<<<<

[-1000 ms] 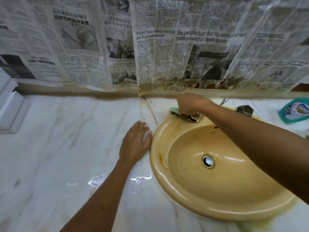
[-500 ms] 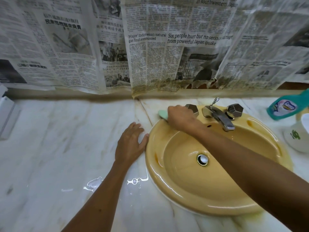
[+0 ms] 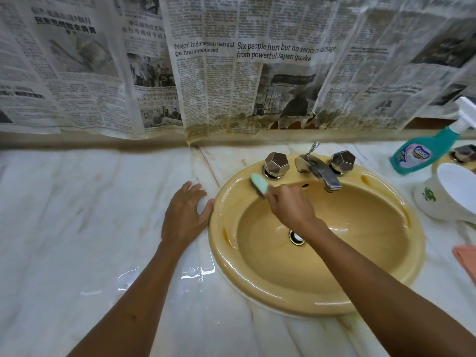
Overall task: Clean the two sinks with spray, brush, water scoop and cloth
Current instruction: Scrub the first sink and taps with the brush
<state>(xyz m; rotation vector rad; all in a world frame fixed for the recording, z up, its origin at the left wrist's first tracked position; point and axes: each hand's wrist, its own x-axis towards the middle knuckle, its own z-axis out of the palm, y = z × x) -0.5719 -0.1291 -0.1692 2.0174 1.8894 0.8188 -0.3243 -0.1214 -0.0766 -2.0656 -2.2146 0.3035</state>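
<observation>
Sink basin open, faucet and knobs crowd its back rim — countertop left bare

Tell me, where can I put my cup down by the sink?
Left of the sink the counter is bare out from the left hand, though a few water drops lie near the front. The right side is crowded: spray bottle, scoop and cloth.

Mint brush on yellow sink rim, bristles seemingly down, beside left tap.
</observation>
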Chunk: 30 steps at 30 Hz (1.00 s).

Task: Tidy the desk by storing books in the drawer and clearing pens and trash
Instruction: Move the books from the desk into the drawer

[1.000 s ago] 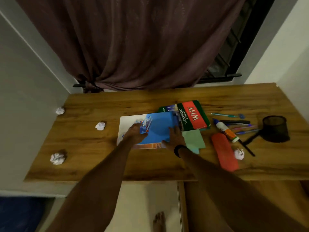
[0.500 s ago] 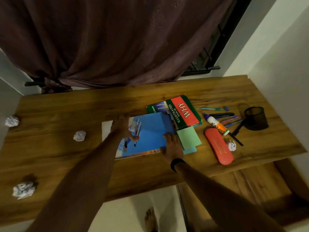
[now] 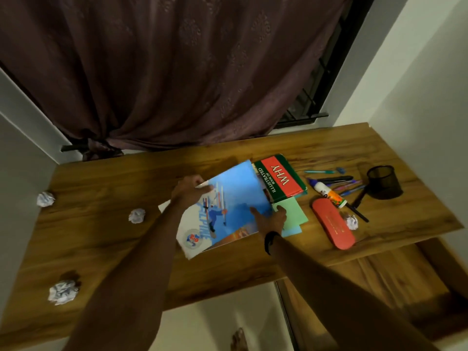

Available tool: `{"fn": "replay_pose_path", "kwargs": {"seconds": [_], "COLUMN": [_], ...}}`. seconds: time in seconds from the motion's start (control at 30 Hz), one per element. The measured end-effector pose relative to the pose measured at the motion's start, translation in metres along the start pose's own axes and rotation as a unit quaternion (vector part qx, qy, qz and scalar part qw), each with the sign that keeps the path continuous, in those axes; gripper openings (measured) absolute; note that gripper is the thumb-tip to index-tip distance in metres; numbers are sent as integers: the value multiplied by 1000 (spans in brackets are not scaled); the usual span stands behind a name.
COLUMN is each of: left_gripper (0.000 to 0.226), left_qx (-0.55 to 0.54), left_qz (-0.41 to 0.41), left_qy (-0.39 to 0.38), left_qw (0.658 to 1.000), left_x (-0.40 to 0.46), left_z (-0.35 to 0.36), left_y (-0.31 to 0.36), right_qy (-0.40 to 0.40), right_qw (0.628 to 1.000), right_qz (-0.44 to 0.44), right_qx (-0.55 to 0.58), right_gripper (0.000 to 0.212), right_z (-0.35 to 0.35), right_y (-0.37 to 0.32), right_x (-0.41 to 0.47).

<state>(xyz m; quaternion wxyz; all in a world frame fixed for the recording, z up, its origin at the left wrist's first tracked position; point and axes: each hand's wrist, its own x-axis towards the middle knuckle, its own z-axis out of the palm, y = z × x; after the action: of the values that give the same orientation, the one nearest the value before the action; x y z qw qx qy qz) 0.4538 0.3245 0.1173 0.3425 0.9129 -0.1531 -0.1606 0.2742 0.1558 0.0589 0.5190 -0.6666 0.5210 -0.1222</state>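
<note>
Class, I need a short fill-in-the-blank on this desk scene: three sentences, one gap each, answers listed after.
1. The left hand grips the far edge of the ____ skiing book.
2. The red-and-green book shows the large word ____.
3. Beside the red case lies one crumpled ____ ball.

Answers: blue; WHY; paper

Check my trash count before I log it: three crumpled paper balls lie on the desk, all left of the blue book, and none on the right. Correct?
Not quite. The head view shows three paper balls left of the blue book, but a fourth paper ball lies on the right, between the red case and a black pen.
</note>
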Motion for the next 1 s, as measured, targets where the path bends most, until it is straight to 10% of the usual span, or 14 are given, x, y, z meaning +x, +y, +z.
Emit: {"fn": "replay_pose_path", "kwargs": {"seconds": [0.27, 0.5, 0.7, 0.87, 1.0], "left_gripper": [34, 27, 70, 39, 58], "left_qx": [-315, -360, -378, -85, -19], "left_qz": [-126, -144, -269, -251, -341], "left_qy": [14, -216, -200, 7, -67], "left_qw": [941, 896, 863, 964, 937], "left_x": [-62, -145, -214, -295, -350], "left_z": [66, 148, 222, 282, 327], "left_y": [84, 118, 118, 108, 103], "right_qy": [-145, -296, -364, -435, -489], "right_qw": [954, 943, 929, 897, 865], "right_qz": [-46, 5, 29, 68, 110], "right_qx": [259, 150, 66, 35, 10], "right_gripper": [33, 29, 27, 48, 69], "right_z": [-68, -211, -298, -368, -397], "right_y": [-26, 22, 91, 162, 204], "right_x": [15, 53, 58, 74, 81]}}
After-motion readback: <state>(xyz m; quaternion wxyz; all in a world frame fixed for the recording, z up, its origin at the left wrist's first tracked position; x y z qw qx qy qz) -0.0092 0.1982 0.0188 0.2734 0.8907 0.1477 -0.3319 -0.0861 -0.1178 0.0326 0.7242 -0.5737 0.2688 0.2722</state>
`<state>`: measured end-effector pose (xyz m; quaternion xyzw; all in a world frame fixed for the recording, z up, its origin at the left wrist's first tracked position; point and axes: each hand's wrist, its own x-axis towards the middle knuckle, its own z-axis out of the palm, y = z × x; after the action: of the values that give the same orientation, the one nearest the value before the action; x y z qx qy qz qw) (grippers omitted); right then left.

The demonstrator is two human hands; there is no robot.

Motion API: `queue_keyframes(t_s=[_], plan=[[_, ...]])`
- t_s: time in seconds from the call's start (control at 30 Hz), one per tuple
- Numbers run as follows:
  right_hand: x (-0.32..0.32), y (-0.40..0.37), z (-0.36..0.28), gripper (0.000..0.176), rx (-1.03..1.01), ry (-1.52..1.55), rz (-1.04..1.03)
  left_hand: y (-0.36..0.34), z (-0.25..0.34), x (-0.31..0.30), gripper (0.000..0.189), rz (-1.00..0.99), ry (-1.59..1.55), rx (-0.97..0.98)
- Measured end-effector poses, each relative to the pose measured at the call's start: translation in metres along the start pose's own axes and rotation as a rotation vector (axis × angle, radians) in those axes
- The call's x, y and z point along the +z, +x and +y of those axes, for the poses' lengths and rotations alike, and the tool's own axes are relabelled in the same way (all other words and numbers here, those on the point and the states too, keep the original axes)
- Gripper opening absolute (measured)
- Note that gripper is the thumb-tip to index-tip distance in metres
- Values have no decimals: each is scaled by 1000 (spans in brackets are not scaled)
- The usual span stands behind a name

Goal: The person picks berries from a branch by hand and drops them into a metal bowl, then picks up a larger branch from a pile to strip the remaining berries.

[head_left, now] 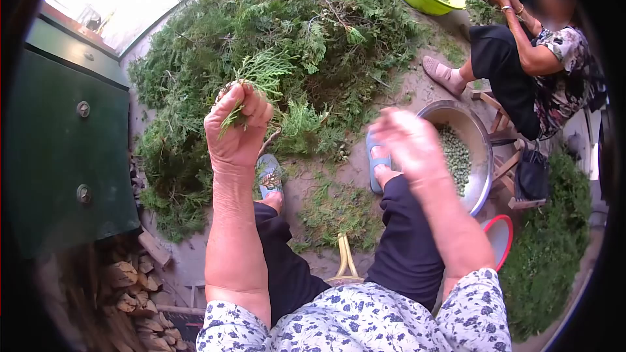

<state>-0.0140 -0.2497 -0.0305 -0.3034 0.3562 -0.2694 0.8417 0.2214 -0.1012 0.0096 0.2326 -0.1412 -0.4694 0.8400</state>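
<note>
My left hand (240, 124) is closed round a green conifer sprig (266, 73), its feathery tips sticking out above and below the fingers. My right hand (409, 140) is smeared by motion, beside the rim of a metal basin (481, 150), and its fingers cannot be made out clearly. Small round green cones or berries (454, 160) lie in that basin. Beyond both hands spreads a large heap of cut conifer branches (274, 32). Loose green bits (339, 215) are scattered on the ground between my feet.
A yellow-green basin (427, 1) stands at the upper right, near a seated person (548, 58). Right of my legs are a red-rimmed container (501, 241), a dark bag (531, 175) and more greenery (548, 254). A green cabinet (65, 143) and split firewood (140, 287) are at left.
</note>
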Motion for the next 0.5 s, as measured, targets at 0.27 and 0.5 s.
queue_keyframes(t_s=[0.27,0.5], plan=[[92,36,100,53,411,197,137,0,-6,7,23,-193,-86,52],[86,73,72,31,91,448,-13,-12,-14,22,46,-1,60,120]])
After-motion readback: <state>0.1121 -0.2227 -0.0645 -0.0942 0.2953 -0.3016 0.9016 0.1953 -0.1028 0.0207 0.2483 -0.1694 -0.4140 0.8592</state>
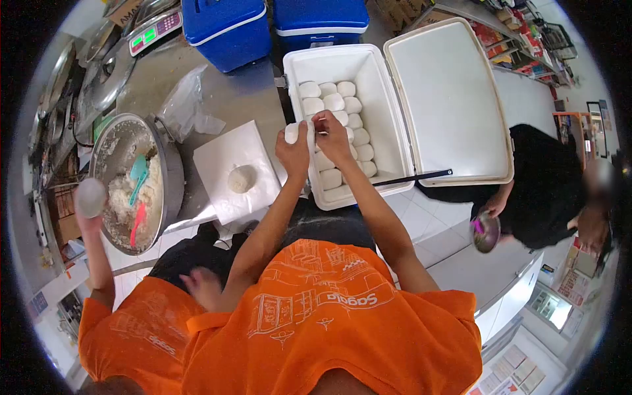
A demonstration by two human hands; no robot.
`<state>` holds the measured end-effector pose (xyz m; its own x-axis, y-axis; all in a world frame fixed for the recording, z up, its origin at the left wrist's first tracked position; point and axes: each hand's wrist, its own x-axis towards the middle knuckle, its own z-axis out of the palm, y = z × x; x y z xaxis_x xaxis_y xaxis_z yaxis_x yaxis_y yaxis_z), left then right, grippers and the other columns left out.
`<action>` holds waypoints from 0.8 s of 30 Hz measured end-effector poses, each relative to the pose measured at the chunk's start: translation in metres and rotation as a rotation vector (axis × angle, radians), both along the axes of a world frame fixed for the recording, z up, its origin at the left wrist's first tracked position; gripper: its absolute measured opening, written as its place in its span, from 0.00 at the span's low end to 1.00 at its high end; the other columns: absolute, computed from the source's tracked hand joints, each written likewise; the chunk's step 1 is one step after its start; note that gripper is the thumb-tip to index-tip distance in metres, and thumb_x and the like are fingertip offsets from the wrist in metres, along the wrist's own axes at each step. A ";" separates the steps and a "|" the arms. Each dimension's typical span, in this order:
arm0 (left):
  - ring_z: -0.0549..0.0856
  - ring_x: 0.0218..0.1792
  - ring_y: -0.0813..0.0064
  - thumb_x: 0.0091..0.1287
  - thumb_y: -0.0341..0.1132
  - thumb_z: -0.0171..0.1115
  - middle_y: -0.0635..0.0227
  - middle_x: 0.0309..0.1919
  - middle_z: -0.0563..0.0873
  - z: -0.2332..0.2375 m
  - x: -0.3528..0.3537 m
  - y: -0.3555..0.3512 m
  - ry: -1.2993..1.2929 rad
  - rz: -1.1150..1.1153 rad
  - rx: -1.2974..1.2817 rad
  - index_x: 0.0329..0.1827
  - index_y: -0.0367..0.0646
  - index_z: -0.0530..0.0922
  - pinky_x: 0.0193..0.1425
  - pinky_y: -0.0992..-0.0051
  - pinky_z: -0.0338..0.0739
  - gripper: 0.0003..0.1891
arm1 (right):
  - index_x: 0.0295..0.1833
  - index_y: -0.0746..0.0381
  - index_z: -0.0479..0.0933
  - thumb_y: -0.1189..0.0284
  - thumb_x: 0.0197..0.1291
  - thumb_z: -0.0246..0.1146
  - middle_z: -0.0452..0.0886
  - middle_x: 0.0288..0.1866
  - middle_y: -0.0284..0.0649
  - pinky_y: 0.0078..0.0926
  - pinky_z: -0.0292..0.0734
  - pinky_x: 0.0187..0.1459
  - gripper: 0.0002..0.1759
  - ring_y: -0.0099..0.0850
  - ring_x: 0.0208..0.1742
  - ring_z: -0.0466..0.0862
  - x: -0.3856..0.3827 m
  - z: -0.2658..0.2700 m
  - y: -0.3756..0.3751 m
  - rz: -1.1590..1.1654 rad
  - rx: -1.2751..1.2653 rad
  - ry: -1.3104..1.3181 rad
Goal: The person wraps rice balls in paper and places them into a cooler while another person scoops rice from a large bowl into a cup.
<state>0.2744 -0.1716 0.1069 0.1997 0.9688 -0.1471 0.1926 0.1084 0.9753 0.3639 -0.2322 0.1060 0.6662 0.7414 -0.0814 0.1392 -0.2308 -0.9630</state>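
Note:
Over the near left part of an open white cooler (401, 131), my left hand (295, 151) has its fingers closed on a white dough ball (291, 133). My right hand (334, 139) is just to its right, fingertips pinched together by the cooler's left side; what they hold, if anything, is too small to tell. Inside the cooler, several smooth white dough balls (334, 102) lie in rows. Left of the cooler, a single dough ball (241, 178) rests on a square white sheet (217, 158).
A metal bowl (172, 178) of white mixture with two spatulas stands left, near a co-worker's raised hand (90, 199). Blue coolers (230, 33) and a scale (155, 32) are at the back. Another person (546, 184) holds a small bowl (486, 232) at right.

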 end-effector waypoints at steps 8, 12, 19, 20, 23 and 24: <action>0.71 0.66 0.65 0.74 0.54 0.55 0.57 0.67 0.69 0.002 0.043 -0.007 -0.330 0.141 -0.437 0.71 0.38 0.61 0.68 0.67 0.66 0.33 | 0.73 0.66 0.60 0.68 0.67 0.65 0.74 0.63 0.42 0.26 0.73 0.60 0.33 0.29 0.63 0.74 0.006 -0.014 0.004 -0.053 0.340 0.706; 0.75 0.59 0.69 0.76 0.44 0.54 0.62 0.62 0.72 0.025 0.022 -0.008 -0.327 0.075 -0.284 0.70 0.42 0.62 0.64 0.67 0.69 0.25 | 0.66 0.73 0.70 0.58 0.57 0.73 0.79 0.58 0.44 0.26 0.73 0.56 0.40 0.30 0.56 0.78 0.104 -0.066 0.040 -0.232 0.027 0.263; 0.81 0.40 0.77 0.75 0.37 0.56 0.67 0.42 0.81 0.018 -0.100 -0.007 -0.240 0.235 -0.299 0.60 0.40 0.74 0.48 0.74 0.76 0.15 | 0.61 0.71 0.74 0.48 0.69 0.58 0.82 0.55 0.56 0.40 0.73 0.59 0.35 0.49 0.58 0.81 0.213 -0.251 0.099 -0.016 -0.419 -0.435; 0.81 0.40 0.77 0.75 0.37 0.56 0.67 0.42 0.81 0.012 -0.115 -0.011 -0.236 0.242 -0.290 0.60 0.40 0.74 0.48 0.74 0.76 0.15 | 0.67 0.70 0.69 0.45 0.73 0.47 0.73 0.64 0.67 0.47 0.65 0.68 0.38 0.60 0.69 0.69 0.212 -0.263 0.107 0.052 -0.360 -0.244; 0.81 0.40 0.77 0.74 0.35 0.57 0.67 0.41 0.81 -0.014 -0.168 -0.025 -0.064 0.306 -0.305 0.57 0.41 0.76 0.46 0.76 0.76 0.13 | 0.69 0.70 0.68 0.53 0.75 0.45 0.74 0.64 0.63 0.49 0.70 0.66 0.33 0.59 0.64 0.75 0.231 -0.264 0.112 0.219 -0.361 -0.228; 0.81 0.40 0.77 0.74 0.34 0.58 0.67 0.42 0.81 -0.031 -0.187 -0.030 0.065 0.276 -0.227 0.56 0.40 0.77 0.47 0.76 0.76 0.11 | 0.69 0.68 0.69 0.54 0.75 0.46 0.76 0.63 0.61 0.48 0.71 0.65 0.31 0.57 0.63 0.76 0.234 -0.266 0.112 0.232 -0.377 -0.255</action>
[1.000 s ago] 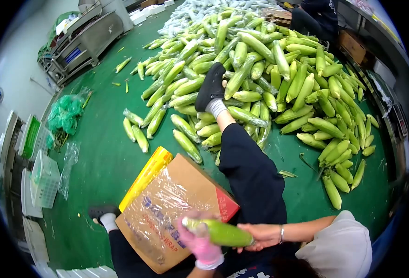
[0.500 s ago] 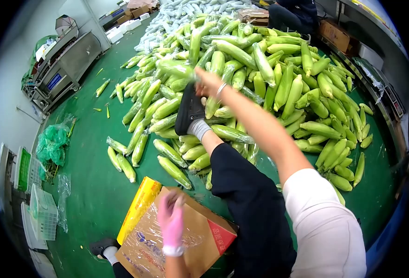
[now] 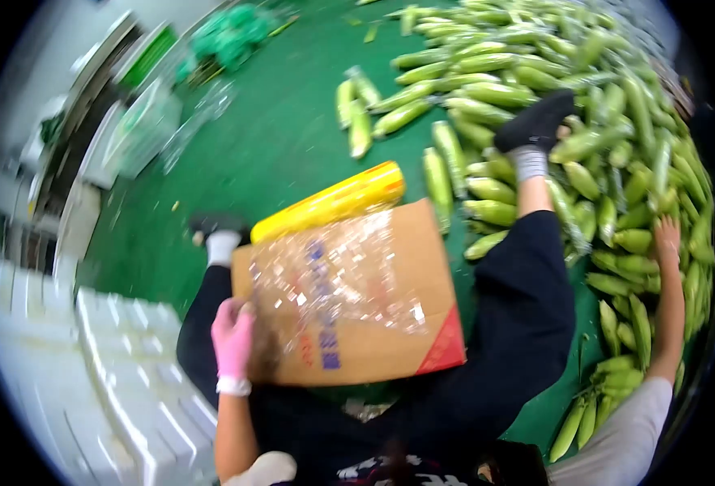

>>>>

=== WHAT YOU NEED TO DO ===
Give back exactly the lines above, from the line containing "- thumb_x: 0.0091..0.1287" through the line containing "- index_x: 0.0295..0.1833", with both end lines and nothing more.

=== EXERCISE RESULT ===
  - thumb_x: 0.0091..0.1287
  - thumb_y: -0.0341..0.1132
  - thumb_z: -0.0171..0.1115
  - middle_y: -0.0635..0.0227
  - middle_x: 0.0309..0.1919
  - middle_z: -0.0563..0.0873
  - z: -0.2332..0.2375 m
  - x: -0.3528..0.3537 m
  - y: -0.3555..0.3512 m
  - ry: -1.2993..1.2929 rad
  - rz: -1.1150..1.1153 rad
  - rx: -1.2974..1.2817 rad
  - index_x: 0.0329..0.1827
  - index_y: -0.0367..0.0646
  - index_z: -0.0530..0.0922
  - pinky_x: 0.0193..0.1425
  - pinky_y: -0.0992..-0.0051
  - pinky_z: -0.0338..0.0739
  - gripper: 0.0003..0.1891
arm1 (right):
  - index_x: 0.0295..0.1833

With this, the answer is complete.